In Q3, we achieved solid quarterly results with a 5% sequential revenue growth, which came in above the high-end of the guidance range, as well as a healthy bottomline. This was achieved despite the backdrop of market disruptions caused by the global pandemic, the escalated U.S.-China trade tension and the supply constrained environment.
Gross profit margin was largely impacted by two one-time items, including the delayed recovery from the Power outage of Fab 3 and the Display’s excess inventory charge related to the U.S. Government’s export restrictions to Huawei. These two one-time items together negatively impacted our gross profit margin by 3 percentage points. Adjusted for the impact of these one-time factors, we delivered non-GAAP diluted earnings per share of $0.14 cents.
Now let’s take a closer look at our product business, starting with the Display business. I remind you that we have completely exited the non-auto LCD business in Q2 2020. As a reference point, our Display revenue in Q3 of 2019 was $90.6 million, which included about $10.4 million of non-automotive LCD business.

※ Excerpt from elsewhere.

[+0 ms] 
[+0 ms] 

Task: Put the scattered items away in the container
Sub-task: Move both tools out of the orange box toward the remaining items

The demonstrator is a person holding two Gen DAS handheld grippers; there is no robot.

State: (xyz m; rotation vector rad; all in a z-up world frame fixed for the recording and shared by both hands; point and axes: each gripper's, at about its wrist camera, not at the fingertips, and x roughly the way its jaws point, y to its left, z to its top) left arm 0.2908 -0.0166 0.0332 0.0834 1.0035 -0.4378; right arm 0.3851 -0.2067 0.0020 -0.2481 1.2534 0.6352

Our Display revenue was $69.6 million for the third quarter, up 0.6% sequentially and down about 14% year-over-year, adjusting the non-automotive LCD revenue in 2019. Q3 OLED DDIC revenue was $67.6 million, up 0.9% sequentially and down 13.7% year-over-year.
In September, we recorded a $2.3 million excess inventory charge driven by our Display customer’s last-minute business decision based on the U.S. Government’s export restrictions on Huawei.
Our panel customers have de-risked the Huawei business and we don’t expect further impact from the Huawei ban other than this unusual excess inventory charge. Please note that our Q4 guidance does not include any of Huawei business.
Now, let me highlight three key takeaways for our Display business. First, starting with demand, during our last earnings call, we mentioned an upswing in demand for our OLED product, which was outstripping our supply capability in Q3 due to the recent longer lead times. The strong demand continued throughout the quarter and to0date.
We are working very closely and diligently with our Foundry partners to be able to continue to serve our customer’s strong ramp schedules in Q4 and beyond. We remain confident and excited about the long-term growth trajectory of the overall OLED DDIC market and our leading market position as one of the pioneers.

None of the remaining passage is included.